Suddenly there’s a great kafuffle as a baby in a pram is declared “A prince!” to nods all round. Another youngster is asked where her tiara is, by the unusual staff. With very determined looks, they scurry around, tiny headlamps to inspect, aprons to protect, keys to unlock secrets, in an interactive promenade performance that draws you into scenes from Palace history.
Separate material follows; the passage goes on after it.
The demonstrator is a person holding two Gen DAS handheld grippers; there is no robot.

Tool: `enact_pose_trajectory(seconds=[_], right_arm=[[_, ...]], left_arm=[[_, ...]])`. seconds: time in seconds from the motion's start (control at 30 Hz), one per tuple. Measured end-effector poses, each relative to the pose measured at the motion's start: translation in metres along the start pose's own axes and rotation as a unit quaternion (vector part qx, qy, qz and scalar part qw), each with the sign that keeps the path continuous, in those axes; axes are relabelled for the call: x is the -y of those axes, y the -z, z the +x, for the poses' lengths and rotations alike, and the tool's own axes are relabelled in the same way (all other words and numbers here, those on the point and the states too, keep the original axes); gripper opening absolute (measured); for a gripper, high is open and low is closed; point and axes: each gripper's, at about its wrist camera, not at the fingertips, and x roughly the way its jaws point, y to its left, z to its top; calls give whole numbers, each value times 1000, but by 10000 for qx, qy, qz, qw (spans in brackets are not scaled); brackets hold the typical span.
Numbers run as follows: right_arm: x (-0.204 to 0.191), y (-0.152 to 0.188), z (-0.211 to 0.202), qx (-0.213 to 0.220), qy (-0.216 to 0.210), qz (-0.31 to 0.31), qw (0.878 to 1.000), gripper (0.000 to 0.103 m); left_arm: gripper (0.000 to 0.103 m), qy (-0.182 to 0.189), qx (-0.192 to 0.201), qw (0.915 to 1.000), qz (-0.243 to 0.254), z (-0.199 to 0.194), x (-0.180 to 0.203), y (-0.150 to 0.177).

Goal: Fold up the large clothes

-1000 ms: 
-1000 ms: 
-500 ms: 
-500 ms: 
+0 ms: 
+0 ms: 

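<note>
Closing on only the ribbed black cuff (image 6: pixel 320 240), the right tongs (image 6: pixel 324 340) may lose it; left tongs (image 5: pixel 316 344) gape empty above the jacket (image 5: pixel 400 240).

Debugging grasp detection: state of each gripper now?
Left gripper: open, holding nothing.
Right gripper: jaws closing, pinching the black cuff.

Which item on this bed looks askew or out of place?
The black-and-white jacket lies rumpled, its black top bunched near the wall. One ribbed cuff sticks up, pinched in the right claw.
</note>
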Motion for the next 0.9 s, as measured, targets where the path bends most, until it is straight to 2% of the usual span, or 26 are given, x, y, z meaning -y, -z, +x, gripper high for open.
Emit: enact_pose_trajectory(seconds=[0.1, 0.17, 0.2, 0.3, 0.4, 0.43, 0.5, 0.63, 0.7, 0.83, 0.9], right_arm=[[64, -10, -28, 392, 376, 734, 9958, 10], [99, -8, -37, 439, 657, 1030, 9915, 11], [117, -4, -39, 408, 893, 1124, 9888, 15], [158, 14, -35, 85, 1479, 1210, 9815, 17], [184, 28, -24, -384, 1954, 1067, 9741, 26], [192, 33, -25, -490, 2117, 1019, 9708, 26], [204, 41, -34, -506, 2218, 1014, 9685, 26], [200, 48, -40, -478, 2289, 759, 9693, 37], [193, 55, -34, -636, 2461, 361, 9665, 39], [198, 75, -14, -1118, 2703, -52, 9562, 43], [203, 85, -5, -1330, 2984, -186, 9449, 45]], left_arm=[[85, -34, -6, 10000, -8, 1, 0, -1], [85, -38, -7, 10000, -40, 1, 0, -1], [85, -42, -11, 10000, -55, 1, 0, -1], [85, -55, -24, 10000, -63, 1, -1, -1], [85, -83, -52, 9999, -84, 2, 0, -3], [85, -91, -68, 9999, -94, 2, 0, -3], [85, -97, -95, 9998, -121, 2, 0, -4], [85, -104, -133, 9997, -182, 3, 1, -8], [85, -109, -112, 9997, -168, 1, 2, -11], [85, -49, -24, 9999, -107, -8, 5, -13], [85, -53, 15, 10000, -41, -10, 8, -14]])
We get goose-bumps as we hear music drifting from the Gallery of Dancing Shadows, where a boy stands mesmerised by silhouettes flitting across the ceiling, watched by princesses. He whispers to his mother, “This is breathtaking”. We grown-ups certainly agree.
Ingenious Theatre
The ingenious theatre company WildWorks, together with fashion designers including Vivenne Westwood and William Tempest have woven together this beguiling experience based on the lives of seven princesses who lived at Kensington Palace: Mary, Anne, Caroline, Charlotte, Victoria, Margaret and Diana.
Bill Mitchell, director of WildWorks is in real life a very jolly pirate - with a gold front tooth and a sparkle in his eye - which is just what you want from the creator of a fantasy world. As we descend a mirrored staircase and reluctantly turn to leave, we ask him where the ideas came from. “From the ether” he twinkles “from the Palace itself”.
And we have to say that to tell you more would be to spoil the other surprises at The Enchanted Palace. So we’ll head off now, for a very smart afternoon tea at The Orangery, for coffee and cakes fit for a princess!